AWS End-of-Day Trading Data Storage

The Problem

Compliance required collecting end-of-day trading data from 15 external trading platforms for internal trade spoofing surveillance, books and records retention, and external audits (including FRB reviews).

The data needed to be immutable, encrypted, auditable, and cost-effective for permanent storage. Legacy on-prem solutions were expensive and operationally rigid.

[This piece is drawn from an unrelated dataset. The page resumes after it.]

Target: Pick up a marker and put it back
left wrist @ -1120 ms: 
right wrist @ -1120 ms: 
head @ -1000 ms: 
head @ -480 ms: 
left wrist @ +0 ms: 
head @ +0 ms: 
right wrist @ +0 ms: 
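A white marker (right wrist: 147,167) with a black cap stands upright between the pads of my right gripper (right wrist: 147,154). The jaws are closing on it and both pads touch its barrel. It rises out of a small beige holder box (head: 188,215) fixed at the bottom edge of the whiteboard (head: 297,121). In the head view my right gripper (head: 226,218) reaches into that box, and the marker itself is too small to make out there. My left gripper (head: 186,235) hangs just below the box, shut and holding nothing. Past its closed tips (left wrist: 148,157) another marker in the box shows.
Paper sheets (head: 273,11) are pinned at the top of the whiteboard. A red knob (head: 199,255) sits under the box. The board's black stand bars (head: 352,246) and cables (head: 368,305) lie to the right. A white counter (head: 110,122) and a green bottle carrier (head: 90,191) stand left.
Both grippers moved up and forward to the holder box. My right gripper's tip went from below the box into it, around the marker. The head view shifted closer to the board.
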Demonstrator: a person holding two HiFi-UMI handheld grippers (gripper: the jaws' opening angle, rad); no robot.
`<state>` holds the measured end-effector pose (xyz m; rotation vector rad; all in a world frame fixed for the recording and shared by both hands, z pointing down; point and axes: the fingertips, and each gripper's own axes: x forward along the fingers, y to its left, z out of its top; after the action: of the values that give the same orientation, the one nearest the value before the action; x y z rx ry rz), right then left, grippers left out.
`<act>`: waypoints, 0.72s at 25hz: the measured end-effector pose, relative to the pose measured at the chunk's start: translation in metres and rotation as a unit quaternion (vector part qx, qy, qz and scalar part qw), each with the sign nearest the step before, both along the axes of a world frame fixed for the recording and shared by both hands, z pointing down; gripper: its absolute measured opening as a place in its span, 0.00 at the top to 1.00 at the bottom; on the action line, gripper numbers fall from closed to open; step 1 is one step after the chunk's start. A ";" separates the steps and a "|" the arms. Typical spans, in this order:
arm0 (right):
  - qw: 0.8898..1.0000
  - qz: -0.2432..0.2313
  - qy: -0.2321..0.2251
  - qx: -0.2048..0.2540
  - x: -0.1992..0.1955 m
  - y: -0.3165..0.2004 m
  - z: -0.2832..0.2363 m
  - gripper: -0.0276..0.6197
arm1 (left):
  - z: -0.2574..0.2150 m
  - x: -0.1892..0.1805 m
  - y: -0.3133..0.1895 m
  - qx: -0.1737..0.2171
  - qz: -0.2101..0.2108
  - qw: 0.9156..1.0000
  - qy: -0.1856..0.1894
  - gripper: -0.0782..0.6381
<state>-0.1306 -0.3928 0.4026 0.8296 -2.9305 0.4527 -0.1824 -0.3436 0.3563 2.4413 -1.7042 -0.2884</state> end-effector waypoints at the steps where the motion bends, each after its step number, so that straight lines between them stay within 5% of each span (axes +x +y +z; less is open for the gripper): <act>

This was the team's first cloud deployment — no existing playbook.

What I Built

I owned the architecture decision (S3 vs SingleStore vs on-prem) and implemented the entire solution:

Secure Data Ingestion

• SFTP pipelines from 15 external platforms
• Dual authentication: username/password + RSA key-based
• Retry mechanisms, alerting, and support escalation for vendor outages
• Multipart uploads for reliable S3 ingestion

Compliant Storage

• AWS S3 with ARN-controlled access policies (least privilege)
• Immutable storage guarantees — no modification of historical data
• Encryption in transit (SFTP) and at rest (S3)
• Audit logging for compliance reviews and external auditors

Cost Optimization

• Lifecycle policies to transition data to Glacier after 15 days
• 35% permanent cost reduction vs on-prem

Infrastructure as Code

• Deployed entire solution via IaC: S3 buckets, lifecycle rules, access policies, SFTP config, encryption, monitoring

Impact

Why This Was Hard

• First Cloud Deployment — Required multiple PoCs, architecture reviews, security sign-offs
• Compliance Constraints — Immutability, encryption, auditability all mandatory
• Cross-Team Coordination — Worked with compliance, infrastructure, and 15 external vendors
• Architecture Decision — Evaluated S3 vs SingleStore vs on-prem on cost, scalability, and compliance

My Role

Full ownership. I made the architecture decision, implemented all S3 policies, lifecycle rules, SFTP setup, and IaC. Coordinated with compliance, infra teams, and external vendors.